3. Psychedelic Designs
Another popular design in the 60s was inspired by the psychedelic movement. This is still a large and popular style. This style also used lots of bright and neon colors, which were used as a symbol of the Flower Power and Free Love movements. Psychedelic design includes fluid shapes, hand-drawn fonts, bright colors, and dream-like patterns or landscapes. These designs and especially bright colors are very much still in trend today and make designs stand out.
1. Simple Shapes and Colors
Contrary to psychedelic designs of the 60s, the 70s used simpler, flat shapes typically arranged in repeated patterns. This was used as background art or fabric for clothing or home decor. This trend is back in style this year for fashion, branding, and packaging.
2. Freeform Typography
The 60s began changes to typography, but it took off in the 70s. There were new typesetting techniques that made typography more varied and unique. Some common patterns during this time included flowy and freeform letters with swirls on the end and bubble-like shapes with pointed edges. Think of the Woodstock posters or grateful dead logo font the lettering they used.
3. Hippie Patterns and Motifs
The 70s were full of social and cultural movements that influenced design at this time. People wanted to express themselves as much as possible through art, music, fashion, and more. Hippie and disco were just some of the most popular trends that defined the 70s with an impact on visual designs. Disco brought in a lot of iconic symbols and themes for the decade. Some popular ones are peace signs, disco balls, flowy flowers with faces, and music-related icons such as records, notes, and guitars. All of these are back in style now, especially the disco ball.
Neon is one trend of the 80s that broadly describes the entire decade. Neon was used everywhere from film posters to album covers to video games and fashion. 80s Cyberpunk trends are also making a comeback right now. This originated in the 60s and was in many movies, comics, games, and designs. This style looks futuristic and high-tech. This can be described as an oxymoron of a retro-future aesthetic. One example of recent use of this trend was Stranger Things advertising and branding.

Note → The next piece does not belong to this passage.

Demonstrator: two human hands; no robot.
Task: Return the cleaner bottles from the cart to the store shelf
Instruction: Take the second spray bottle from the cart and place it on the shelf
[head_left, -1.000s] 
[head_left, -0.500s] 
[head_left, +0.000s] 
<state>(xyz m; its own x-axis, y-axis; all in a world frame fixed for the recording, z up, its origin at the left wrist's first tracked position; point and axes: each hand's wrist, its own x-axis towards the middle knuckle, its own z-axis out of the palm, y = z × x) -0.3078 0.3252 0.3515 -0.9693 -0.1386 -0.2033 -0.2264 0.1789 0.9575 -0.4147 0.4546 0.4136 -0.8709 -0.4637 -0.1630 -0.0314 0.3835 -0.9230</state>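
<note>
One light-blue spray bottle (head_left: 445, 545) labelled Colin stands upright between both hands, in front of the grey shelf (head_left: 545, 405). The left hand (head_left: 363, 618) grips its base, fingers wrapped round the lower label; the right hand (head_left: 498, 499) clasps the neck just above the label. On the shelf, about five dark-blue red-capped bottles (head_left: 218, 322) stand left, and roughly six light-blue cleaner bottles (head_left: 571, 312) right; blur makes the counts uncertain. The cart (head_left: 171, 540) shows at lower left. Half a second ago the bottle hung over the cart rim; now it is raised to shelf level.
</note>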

Tropical design is similar to the 20s and 30s art deco designs. In the 80s, tropical design incorporated minimalism and extravagance. It usually involves sans-serif fonts, clean lines, drop shadows, glows, and adding extra personality. Think Miami Vice. Tropical designs went beyond logos and into movie posters, album covers, and interior designs featuring palm trees, neon, pastels, and suns.
3. 80s Music
The 80s music brought us hair metal, synth-pop, hip-hop, and love song ballads. The 80s brought great diversity into music. Some major artists from this period were David Bowie, Michael Jackson, ACDC, and The Cure. This decade was a crucial time for the development of digital music. Artists in the 80s began having their own unique looks apart from others. This sense of individuality brought forth more trends following what celebrities were doing in this decade and still currently.
Grunge is derived from punk music, graffiti, and skateboarding culture. This led to a less polished and more experimental style in the 90s. This style used elements such as dirty backgrounds, distressed textures, jagged edges, doodles, distressed fonts, and real-life picture cutouts.
The anti-design movement originated in the 60s but did not gain mega popularity until the 90s. The 90s had more of a raw and minimalistic design compared to the 80s. Anti-design has the grittiness of grunge, with experimental layouts, exaggerations, distortion, and things that were traditionally seen as “ugly” elements of design. This came back in trend with the resurgence of Brutalism which features geometric shapes, industrial colors, and concrete.
3. 90s Rave
90s rave was the opposite of grunge and anti-design. Some features of this design style are pastels, jelly, fuzz, animal print, and dorky fonts. Memphis style was also a trend from the 80s that carried into the 90s in this category. TV shows such as Rugrats and Full house had an impact on the popularity of handwriting style fonts. Comic Sans was released in 1995 and was seen everywhere in design.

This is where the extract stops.